ADAPTIVE PHONEME-SPECTRAL ENVELOPE RECONSTRUCTION UNDER SEVERE ACOUSTIC MASKING
DOI:
https://doi.org/10.28925/2663-4023.2025.28.794805Keywords:
spectral envelope; formants; wavelet denoising; energy centroid μ; σ; SNR; STI; active acoustic jamming.Abstract
This article presents a phoneme-spectral methodology for restoring severely noise-corrupted speech while preserving parameter interpretability and a physically consistent spectral envelope under active acoustic masking. The approach unifies local peak parameters (amplitudes Aᵢ, frequencies Fᵢ, widths σᵢ) with the global energy centroid μ, which stabilizes formant-contour reconstruction at low SNR and maintains the energy balance between low- and high-frequency regions.
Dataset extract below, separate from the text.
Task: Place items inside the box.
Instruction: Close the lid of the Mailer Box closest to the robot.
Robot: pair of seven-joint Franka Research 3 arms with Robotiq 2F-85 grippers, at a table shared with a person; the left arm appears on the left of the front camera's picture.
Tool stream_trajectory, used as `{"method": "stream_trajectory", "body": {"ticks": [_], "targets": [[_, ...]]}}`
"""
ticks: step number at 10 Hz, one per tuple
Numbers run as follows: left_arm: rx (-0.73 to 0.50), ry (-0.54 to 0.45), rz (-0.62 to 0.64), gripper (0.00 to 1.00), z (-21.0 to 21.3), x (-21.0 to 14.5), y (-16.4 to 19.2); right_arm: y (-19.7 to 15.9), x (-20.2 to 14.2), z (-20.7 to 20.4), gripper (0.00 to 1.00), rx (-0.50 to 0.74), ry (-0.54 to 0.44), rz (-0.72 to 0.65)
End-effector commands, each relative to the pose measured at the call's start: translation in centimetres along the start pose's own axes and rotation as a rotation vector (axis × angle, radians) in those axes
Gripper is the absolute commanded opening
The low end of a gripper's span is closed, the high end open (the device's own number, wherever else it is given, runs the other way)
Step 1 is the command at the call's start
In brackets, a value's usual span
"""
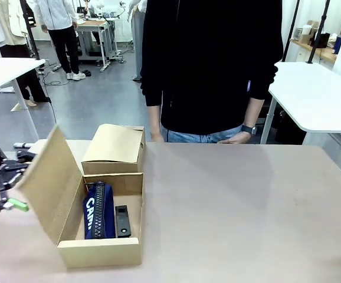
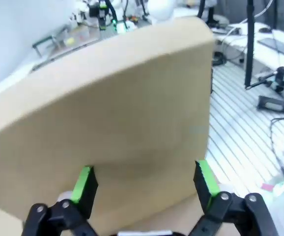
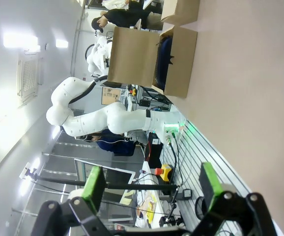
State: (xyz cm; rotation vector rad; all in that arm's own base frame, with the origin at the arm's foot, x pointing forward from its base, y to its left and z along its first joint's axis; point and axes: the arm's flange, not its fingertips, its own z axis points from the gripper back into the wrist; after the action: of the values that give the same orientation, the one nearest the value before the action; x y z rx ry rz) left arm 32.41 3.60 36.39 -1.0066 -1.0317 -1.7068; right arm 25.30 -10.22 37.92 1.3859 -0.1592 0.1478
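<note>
Open brown cardboard box point(image 1: 99, 244) sat at table's near-left corner | navy zip pencil case point(image 1: 98, 210) and what was probably a black stapler point(image 1: 122, 220) were seen inside | left gripper point(image 1: 4, 190) was spread wide, empty, behind upright left flap point(image 2: 107, 123) | right gripper point(image 3: 149, 184) was wide, empty | flap judged light, bendable; best pushed on its broad face.
</note>
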Motion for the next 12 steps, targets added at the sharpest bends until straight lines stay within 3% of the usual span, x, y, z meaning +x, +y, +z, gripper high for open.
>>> {"method": "stream_trajectory", "body": {"ticks": [1,3,7,10,12], "targets": [[0.012,0.008,-0.101,1.0,-6.0,-3.7,-1.5,0.7,0.2,0.1,1.0,0.013,-0.009,-0.017],[0.004,0.003,-0.077,1.0,-10.0,-3.9,-0.6,0.7,0.2,0.1,1.0,0.013,-0.009,-0.017],[0.178,0.014,0.009,1.0,-14.4,-5.6,0.4,0.7,0.2,0.1,1.0,0.013,-0.009,-0.017],[0.135,0.114,0.03,1.0,-15.8,-7.8,0.2,0.7,0.2,0.1,1.0,0.013,-0.009,-0.017],[0.113,0.117,0.027,1.0,-15.7,-7.8,0.0,0.7,0.2,0.1,1.0,0.013,-0.009,-0.017]]}}
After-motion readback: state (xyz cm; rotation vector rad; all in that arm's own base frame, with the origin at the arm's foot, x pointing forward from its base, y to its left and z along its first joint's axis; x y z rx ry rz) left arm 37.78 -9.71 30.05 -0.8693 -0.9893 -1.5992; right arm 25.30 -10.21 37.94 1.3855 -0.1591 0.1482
The signal is first transformed into the spectral domain using the FFT, amplitudes are normalized, and the operating frequency range is defined. A Gaussian-mixture envelope is initialized from local energy maxima and iteratively refined by minimizing the discrepancy between the spectral envelope of the /ž/ phoneme and its physical amplitude spectrum. Noise suppression is performed using a discrete wavelet transform (sym8, L=3) with a threshold λ = κσₙ√(2lnN), which preserves peak shapes and minimizes reconstruction artifacts. Spline smoothness is governed by a frequency-dependent logarithmic law s(f)=a·log₁₀(1+b·f), which increases node density at high frequencies and enables accurate approximation of rapid spectral variations without overfitting noise. The combined σᵢ×f(μ) model adapts local widths using the global energy centroid, improving the consistency between low- and high-frequency regions of the envelope. The procedure is compatible with psychoacoustic frequency scales (Bark/Mel) and objective intelligibility metrics (STI), enabling analytical interpretation of parameter contributions to perceived quality. Experiments on the Ukrainian fricative phoneme /ž/ demonstrate RMSE ≈ 4% at SNR ≈ −6 dB in the physical amplitude domain, with stable μ values under threshold variation. The proposed methodology is applicable to room-acoustics assessment under active masking conditions and to security-oriented analyses of speech-channel informativeness. Transparent validation stages (reference-formant comparison, μ-balance inspection, and evaluation of σᵢ-, μ-, and combined models) support its transferability to other phoneme classes without loss of interpretability.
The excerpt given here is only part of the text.